A witness on the spot (Near the Somme) says “the fruit trees, large and small, are ruined; but little remains of pleasing appearance except dandelions, and they cover desolation almost everywhere.” A large town (about the size of Reading) had not a roof left whole upon any one building. In a report given to headquarters he said there was no accommodation for men whatsoever (not even for a pig) except in the cellars of ruined houses, such as he then lived (slept) in personally.

The country people, who crowded into the towns, had to hurriedly vacate their homes which were in the path of the then advancing enemy, and could only carry what they stood upright in. They have had no chance, many of them, since to return; and if they had done so they would have found (as some did) that not a tree in the garden, not a vestige of furniture or other property, and a ruin of the actual building. The writer of the foregoing testimony says that for 9 weeks he never saw a civilian (man, woman or child) although frequently on the move, and for long distances.

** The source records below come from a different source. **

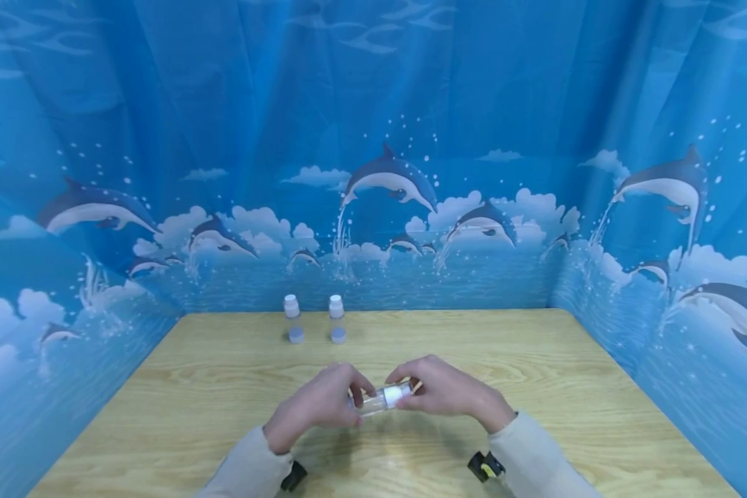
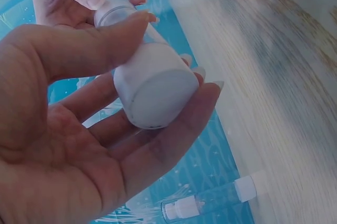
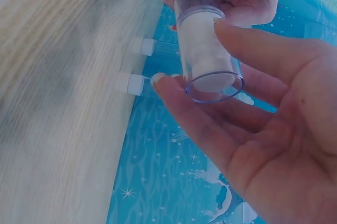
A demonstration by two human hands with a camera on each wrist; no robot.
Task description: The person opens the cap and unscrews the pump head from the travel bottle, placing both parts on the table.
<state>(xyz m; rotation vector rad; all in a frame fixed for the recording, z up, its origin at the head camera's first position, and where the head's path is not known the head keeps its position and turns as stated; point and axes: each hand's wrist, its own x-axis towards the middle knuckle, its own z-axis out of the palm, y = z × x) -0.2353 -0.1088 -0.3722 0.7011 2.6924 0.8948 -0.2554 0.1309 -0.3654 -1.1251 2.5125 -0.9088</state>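
Observation:
Above the table, both hands hold one small clear bottle [image 1: 373,404] with a white top, tilted nearly on its side. My left hand [image 1: 325,400] grips it by the base end, thumb on one side and fingers curled beneath. In the left wrist view, the whitish round base [image 2: 162,97] faces the camera. My right hand [image 1: 446,389] pinches the other end. There, the right wrist view shows a white pump top [image 3: 202,45] inside a transparent cap [image 3: 235,76], its rim toward the camera.
Two similar bottles with white tops, a left one [image 1: 292,311] and a right one [image 1: 337,311], stand upright near the back of the wooden table [image 1: 473,346]. A blue dolphin-print curtain [image 1: 373,104] encloses the back and sides. Black devices [image 1: 485,465] sit at the wrists.

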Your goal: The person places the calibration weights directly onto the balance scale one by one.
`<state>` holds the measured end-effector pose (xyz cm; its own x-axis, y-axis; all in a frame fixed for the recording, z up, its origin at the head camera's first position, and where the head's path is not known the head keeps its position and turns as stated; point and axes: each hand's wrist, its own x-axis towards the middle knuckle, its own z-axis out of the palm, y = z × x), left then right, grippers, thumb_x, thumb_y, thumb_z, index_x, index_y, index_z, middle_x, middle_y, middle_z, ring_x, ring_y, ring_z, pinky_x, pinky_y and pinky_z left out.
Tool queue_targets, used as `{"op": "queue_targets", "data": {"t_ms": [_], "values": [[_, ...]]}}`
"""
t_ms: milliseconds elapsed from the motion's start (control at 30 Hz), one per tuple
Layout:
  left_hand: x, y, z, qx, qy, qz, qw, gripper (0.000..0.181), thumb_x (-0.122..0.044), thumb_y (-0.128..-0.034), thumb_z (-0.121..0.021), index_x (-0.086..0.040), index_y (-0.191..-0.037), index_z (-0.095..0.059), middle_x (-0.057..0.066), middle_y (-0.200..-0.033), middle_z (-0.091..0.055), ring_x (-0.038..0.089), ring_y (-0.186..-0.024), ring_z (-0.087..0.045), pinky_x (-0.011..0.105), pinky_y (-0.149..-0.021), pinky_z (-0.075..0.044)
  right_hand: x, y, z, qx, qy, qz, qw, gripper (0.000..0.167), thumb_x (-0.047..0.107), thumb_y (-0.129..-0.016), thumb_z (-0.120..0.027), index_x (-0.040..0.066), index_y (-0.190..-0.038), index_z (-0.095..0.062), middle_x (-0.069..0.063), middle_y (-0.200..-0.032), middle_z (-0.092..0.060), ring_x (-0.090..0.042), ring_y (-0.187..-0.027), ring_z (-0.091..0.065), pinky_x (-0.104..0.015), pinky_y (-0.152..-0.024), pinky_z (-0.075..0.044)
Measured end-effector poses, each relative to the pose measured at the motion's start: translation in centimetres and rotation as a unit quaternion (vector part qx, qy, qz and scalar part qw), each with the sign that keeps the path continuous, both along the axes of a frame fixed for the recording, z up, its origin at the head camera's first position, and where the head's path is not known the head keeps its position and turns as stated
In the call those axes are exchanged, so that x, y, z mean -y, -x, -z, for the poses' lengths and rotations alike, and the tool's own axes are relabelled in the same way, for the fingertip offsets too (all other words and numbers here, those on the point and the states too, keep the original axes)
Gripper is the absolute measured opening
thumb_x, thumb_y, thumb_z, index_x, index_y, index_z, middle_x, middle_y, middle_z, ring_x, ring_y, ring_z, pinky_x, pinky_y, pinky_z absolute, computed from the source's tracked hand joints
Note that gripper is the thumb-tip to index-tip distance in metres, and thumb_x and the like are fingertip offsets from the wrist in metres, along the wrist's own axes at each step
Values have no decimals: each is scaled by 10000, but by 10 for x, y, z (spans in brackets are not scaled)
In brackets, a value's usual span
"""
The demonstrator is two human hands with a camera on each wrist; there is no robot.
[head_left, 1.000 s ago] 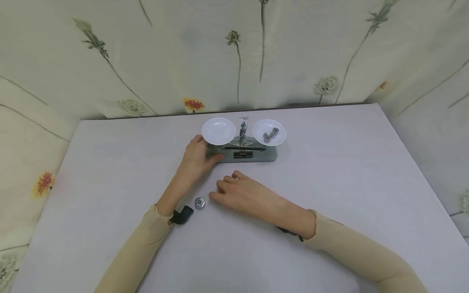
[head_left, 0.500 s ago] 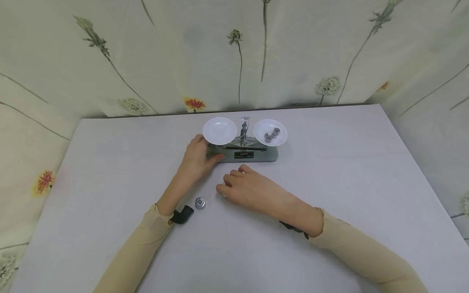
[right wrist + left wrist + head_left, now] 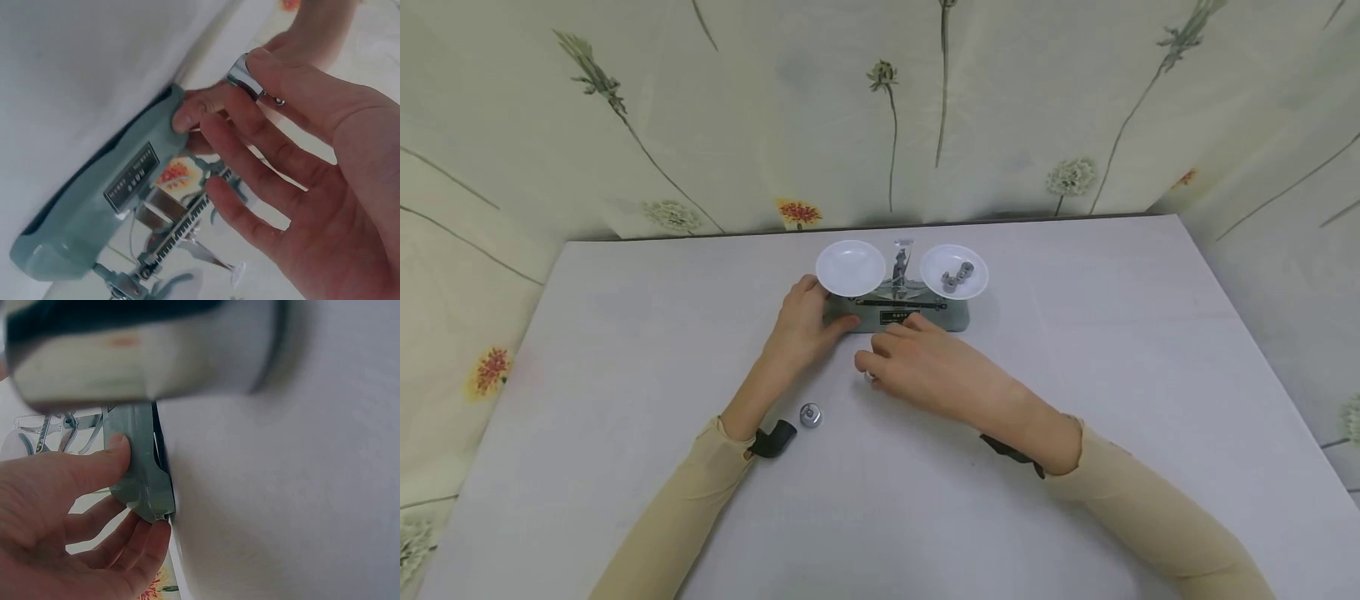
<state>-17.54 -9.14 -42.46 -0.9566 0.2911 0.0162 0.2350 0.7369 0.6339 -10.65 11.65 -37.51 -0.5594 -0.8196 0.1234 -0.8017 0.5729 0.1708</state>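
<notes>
A green balance scale stands near the back of the table. My left hand grips the left end of its base; in the left wrist view the thumb lies on one side of the base and the fingers on the other. Between thumb and index finger, my right hand pinches a shiny metal weight just in front of the scale. In the right pan lie small metal weights, while the left pan is bare. Another metal weight stands on the table by my left wrist.
White cloth covers the table. Behind its back edge hangs a flower-patterned curtain, which also runs along both sides. A black wrist mount sticks out from my left wrist, close to the loose weight.
My right hand has moved up and to the right with the weight, from beside the loose weight to the front of the scale. The left hand has kept its hold on the base.
</notes>
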Motion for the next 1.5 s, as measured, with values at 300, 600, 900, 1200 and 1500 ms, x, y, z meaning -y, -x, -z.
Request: {"op": "queue_targets", "data": {"t_ms": [300, 600, 900, 1200, 1500], "values": [[1, 2, 3, -117, 40, 22, 9999, 694, -229, -945, -847, 24, -1514, -542, 267, -1452, -622, 434, -1393, -586, 559, -1203, -493, -5, 8, -17, -166, 167, 87, 9997, 181, 285, -979, -808, 181, -1064, -686, 26, -903, -670, -171, -888, -651, -343, -863, -527], [1, 1, 3, -165, -36, 67, 9998, 679, -211, -943, -848, 51, -1496, -555, 274, -1468, -619, 434, -1421, -568, 559, -1225, -477, -10, 10, -34, -199, 326, 115, 9992, 207, 303, -997, -791, 146, -1056, -669, 22, -897, -656, -180, -907, -666, -385, -903, -556], [1, 2, 4, -121, -31, 60, 9999, 684, -224, -941, -851, 31, -1503, -557, 252, -1476, -620, 422, -1428, -564, 548, -1235, -472, -15, 16, -46, -313, 373, 103, 9988, 216, 287, -993, -799, 137, -1070, -664, 12, -899, -654, -183, -885, -660, -392, -902, -572], [1, 2, 1, -148, 35, 90, 9998, 670, -227, -935, -854, 46, -1479, -573, 266, -1462, -637, 430, -1421, -570, 552, -1225, -478, -16, 23, -51, -349, 423, 85, 9985, 225, 281, -984, -811, 143, -1076, -657, 7, -897, -642, -181, -871, -633, -374, -882, -555], [1, 2, 2, -125, 84, 100, 9998, 661, -239, -946, -845, 36, -1481, -571, 252, -1466, -642, 423, -1425, -564, 547, -1230, -470, -11, 30, -55, -491, 401, 79, 9980, 231, 305, -994, -796, 138, -1072, -658, -1, -861, -613, -194, -817, -603, -368, -881, -550]]}}
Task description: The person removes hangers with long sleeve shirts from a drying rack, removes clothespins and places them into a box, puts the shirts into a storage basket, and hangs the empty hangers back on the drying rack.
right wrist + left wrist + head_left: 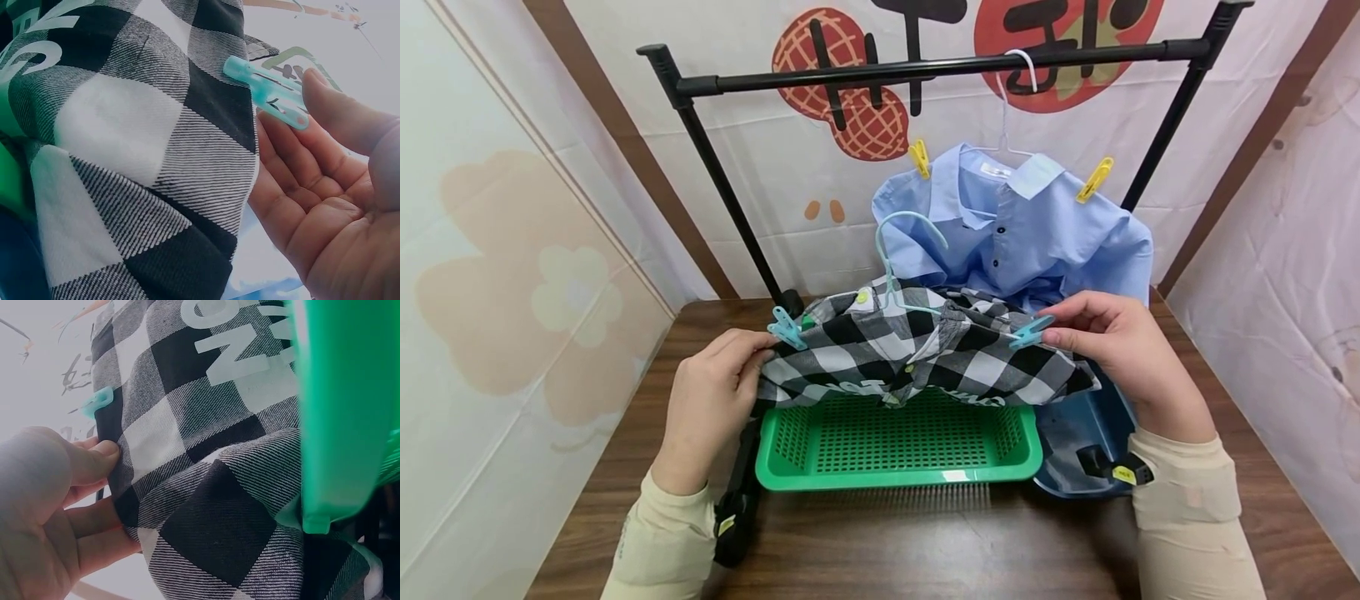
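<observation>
A black-and-white checked shirt (pixel 865 346) with white lettering is spread on a light-blue hanger (pixel 891 250), above a green basket (pixel 895 481). My left hand (pixel 711 400) pinches the shirt's left shoulder edge, thumb in front in the left wrist view. Just above those fingers, a light-blue clothespin (pixel 787 327) is clipped on that shoulder. At the other shoulder, my right hand (pixel 1123 354) holds a second light-blue clothespin (pixel 269 90) by its handle end, between thumb and fingers. That clothespin's nose lies over the cloth edge.
A light-blue shirt (pixel 1045 225) with yellow clothespins (pixel 1094 180) hangs on a white hanger (pixel 1021 67) from the black rack (pixel 850 75) behind. A dark blue bin (pixel 1075 446) stands right of the basket on the wooden table (pixel 925 542), partly under my right wrist.
</observation>
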Available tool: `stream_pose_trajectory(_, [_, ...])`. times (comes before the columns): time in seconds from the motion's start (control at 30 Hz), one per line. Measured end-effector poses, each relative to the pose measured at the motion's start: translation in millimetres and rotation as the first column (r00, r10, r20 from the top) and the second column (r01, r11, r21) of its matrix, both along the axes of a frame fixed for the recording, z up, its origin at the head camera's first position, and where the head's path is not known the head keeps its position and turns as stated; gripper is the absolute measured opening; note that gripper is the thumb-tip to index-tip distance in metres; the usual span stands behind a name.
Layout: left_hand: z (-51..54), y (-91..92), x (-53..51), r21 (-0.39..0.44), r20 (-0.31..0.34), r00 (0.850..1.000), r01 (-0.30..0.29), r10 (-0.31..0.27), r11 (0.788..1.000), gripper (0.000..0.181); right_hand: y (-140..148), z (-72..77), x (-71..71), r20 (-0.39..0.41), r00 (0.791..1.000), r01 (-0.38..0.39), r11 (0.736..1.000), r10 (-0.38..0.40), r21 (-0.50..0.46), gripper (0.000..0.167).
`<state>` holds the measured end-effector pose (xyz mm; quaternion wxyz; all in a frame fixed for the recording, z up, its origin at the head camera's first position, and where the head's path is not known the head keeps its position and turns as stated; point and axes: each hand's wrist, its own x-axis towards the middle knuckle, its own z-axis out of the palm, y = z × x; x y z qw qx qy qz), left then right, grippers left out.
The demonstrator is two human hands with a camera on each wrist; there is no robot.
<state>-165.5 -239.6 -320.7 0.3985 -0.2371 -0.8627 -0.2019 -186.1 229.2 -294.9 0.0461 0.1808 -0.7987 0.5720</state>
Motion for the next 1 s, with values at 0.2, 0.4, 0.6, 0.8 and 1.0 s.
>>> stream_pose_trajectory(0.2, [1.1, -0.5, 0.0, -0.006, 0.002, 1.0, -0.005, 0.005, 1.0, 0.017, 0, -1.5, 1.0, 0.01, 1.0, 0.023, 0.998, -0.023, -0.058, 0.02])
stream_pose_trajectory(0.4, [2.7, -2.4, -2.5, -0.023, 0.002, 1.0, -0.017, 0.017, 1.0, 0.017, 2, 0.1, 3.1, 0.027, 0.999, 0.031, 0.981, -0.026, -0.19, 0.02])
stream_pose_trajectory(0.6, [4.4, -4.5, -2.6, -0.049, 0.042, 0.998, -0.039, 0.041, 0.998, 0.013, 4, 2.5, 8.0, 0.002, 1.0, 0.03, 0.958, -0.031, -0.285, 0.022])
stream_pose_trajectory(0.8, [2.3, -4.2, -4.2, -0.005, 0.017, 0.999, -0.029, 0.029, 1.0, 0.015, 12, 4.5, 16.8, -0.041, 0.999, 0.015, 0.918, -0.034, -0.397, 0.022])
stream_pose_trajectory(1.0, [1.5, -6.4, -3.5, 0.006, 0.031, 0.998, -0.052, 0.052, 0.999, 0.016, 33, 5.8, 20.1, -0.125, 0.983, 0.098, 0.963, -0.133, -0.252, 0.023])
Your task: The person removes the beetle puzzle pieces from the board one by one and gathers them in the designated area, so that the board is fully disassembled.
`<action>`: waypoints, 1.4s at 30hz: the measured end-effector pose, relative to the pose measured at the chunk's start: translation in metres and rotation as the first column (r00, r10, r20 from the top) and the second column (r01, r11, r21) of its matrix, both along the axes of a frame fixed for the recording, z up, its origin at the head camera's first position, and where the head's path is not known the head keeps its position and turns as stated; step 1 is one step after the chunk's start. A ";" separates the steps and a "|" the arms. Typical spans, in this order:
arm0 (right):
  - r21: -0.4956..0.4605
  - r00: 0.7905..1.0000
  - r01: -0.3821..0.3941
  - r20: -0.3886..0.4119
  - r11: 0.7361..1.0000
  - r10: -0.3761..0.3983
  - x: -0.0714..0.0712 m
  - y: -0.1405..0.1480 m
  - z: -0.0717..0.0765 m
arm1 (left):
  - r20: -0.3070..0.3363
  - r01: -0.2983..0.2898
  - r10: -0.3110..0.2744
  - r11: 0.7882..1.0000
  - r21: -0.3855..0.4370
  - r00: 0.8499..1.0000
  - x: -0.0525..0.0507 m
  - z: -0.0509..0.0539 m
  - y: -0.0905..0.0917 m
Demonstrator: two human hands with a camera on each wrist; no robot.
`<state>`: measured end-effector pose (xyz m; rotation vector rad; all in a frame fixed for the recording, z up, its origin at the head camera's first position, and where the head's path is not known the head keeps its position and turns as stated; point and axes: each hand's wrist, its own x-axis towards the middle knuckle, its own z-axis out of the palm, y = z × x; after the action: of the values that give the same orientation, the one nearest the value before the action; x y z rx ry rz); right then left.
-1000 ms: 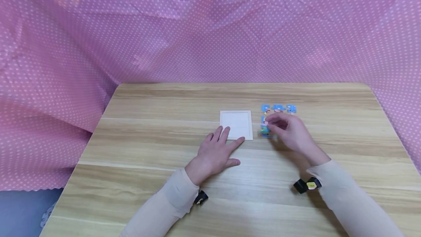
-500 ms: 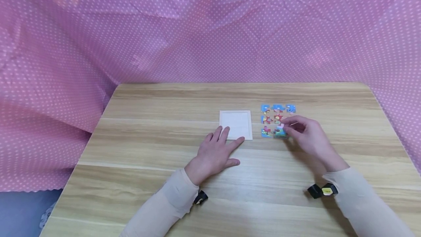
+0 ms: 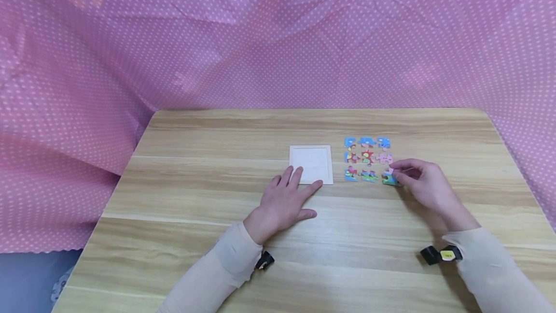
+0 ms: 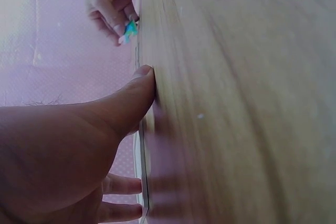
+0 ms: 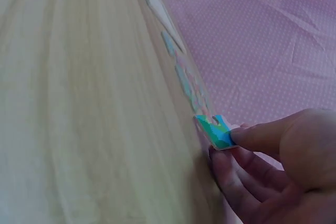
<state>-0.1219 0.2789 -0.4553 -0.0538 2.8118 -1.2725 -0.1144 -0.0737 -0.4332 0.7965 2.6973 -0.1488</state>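
Observation:
My right hand (image 3: 427, 187) pinches a jigsaw puzzle piece (image 5: 215, 132) between thumb and fingers. Blue and green with some pink, the piece is tilted a little above the table at the lower right of the laid-out pieces. Several other puzzle pieces (image 3: 368, 157) lie apart from each other in loose rows, with blue, red and pink printing. To their left is a white square puzzle tray (image 3: 329, 163) with a raised rim and a bare inside. My left hand (image 3: 280, 204) rests with spread fingers on the tray's lower left part, thumb on the table.
The wood-grain table (image 3: 195, 182) carries the tray and pieces. A pink dotted cloth (image 3: 278, 37) hangs behind its far edge and along the sides. Black wrist cameras are strapped under both sleeves.
My right hand has moved right along the near row with the pinched piece, uncovering the pieces at left and middle. The left hand and the tray have stayed put.

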 end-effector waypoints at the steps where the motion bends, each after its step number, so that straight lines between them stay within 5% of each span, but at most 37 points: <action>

Wood houses are being prepared in sections in this country for the purpose of being despatched to Northern France and Belgium directly the way opens, and facilities for this purpose have been promised by the governments of Great Britain and France as soon as possible. A wood house thus prepared can be erected by a few men, within a day, upon arrival at its destination, and its total cost would be about £40. Who will buy one for “La belle France”?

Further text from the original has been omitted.